- _EXERCISE_
Tally the lines of the listing below in which the string "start" occurs, and give the tally alone.

- _SOURCE MATERIAL_
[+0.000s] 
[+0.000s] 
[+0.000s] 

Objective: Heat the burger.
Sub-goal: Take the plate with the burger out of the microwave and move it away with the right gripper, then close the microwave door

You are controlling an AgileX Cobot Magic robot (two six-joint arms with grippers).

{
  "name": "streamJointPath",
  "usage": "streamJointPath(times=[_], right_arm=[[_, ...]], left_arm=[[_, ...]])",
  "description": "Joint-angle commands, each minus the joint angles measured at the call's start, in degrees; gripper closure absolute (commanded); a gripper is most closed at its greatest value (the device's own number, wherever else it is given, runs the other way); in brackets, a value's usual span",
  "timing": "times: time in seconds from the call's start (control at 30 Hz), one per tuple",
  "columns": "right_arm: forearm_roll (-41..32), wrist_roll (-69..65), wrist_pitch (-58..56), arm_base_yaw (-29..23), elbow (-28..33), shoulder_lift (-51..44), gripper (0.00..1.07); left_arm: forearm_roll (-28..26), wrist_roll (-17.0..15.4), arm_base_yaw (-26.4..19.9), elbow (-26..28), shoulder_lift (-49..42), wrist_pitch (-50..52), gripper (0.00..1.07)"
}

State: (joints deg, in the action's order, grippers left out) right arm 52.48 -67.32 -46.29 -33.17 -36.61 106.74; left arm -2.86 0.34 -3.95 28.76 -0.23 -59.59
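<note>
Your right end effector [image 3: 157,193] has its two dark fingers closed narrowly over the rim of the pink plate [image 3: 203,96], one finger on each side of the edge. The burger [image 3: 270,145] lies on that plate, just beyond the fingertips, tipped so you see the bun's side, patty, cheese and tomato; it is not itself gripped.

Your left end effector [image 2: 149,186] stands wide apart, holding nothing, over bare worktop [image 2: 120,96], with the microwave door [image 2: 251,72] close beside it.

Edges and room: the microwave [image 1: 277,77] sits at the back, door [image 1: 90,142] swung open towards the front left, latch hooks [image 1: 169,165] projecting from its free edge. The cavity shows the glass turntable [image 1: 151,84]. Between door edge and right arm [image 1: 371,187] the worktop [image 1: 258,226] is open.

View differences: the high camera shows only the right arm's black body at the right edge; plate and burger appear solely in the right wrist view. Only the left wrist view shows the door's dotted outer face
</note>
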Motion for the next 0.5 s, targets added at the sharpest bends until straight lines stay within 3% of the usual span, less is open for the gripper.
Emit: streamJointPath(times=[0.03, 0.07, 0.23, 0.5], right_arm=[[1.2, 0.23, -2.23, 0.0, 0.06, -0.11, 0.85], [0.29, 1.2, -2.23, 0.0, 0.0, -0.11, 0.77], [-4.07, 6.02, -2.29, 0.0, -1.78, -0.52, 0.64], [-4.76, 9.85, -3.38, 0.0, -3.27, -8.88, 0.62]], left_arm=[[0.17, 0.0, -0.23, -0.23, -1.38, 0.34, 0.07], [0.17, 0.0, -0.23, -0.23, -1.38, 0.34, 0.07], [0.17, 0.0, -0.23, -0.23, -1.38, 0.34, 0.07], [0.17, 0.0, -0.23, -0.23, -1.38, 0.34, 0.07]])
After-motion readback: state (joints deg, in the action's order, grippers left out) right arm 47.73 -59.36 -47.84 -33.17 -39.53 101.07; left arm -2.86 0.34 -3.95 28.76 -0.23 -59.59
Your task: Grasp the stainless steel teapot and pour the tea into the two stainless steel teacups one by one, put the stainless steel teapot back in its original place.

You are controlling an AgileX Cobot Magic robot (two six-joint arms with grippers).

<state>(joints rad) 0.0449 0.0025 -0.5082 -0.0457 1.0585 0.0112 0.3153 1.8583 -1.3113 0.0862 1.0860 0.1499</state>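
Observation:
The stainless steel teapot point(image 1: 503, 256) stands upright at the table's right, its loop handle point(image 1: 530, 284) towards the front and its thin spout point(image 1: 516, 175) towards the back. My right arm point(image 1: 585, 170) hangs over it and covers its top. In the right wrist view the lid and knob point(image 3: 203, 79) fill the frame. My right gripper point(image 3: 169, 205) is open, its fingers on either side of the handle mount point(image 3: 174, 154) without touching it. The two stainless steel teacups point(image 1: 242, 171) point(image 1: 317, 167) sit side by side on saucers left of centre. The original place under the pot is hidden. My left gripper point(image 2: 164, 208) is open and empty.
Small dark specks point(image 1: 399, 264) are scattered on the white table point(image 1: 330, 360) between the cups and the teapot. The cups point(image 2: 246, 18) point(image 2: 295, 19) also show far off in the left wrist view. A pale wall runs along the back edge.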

- _PROBLEM SOLUTION_
2